ACTIVITY: When you copy the material below, keep every line exact and omit the pictures.
▶
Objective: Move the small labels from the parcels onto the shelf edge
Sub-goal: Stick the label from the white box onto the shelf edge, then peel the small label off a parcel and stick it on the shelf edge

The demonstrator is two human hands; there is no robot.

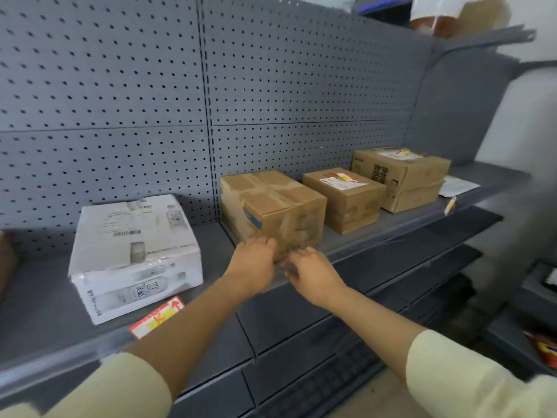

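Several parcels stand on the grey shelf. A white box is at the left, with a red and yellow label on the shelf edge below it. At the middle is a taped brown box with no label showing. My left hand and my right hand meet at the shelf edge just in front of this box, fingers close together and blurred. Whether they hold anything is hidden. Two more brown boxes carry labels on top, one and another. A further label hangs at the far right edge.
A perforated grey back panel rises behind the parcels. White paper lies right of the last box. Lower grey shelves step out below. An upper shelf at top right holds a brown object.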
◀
SOLUTION TO THIS EXERCISE:
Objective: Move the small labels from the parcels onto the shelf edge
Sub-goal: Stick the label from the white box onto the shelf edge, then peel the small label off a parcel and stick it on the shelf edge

The demonstrator is two human hands; there is no robot.


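Several parcels stand on the grey shelf. A white box is at the left, with a red and yellow label on the shelf edge below it. At the middle is a taped brown box with no label showing. My left hand and my right hand meet at the shelf edge just in front of this box, fingers close together and blurred. Whether they hold anything is hidden. Two more brown boxes carry labels on top, one and another. A further label hangs at the far right edge.
A perforated grey back panel rises behind the parcels. White paper lies right of the last box. Lower grey shelves step out below. An upper shelf at top right holds a brown object.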

Here the answer is complete.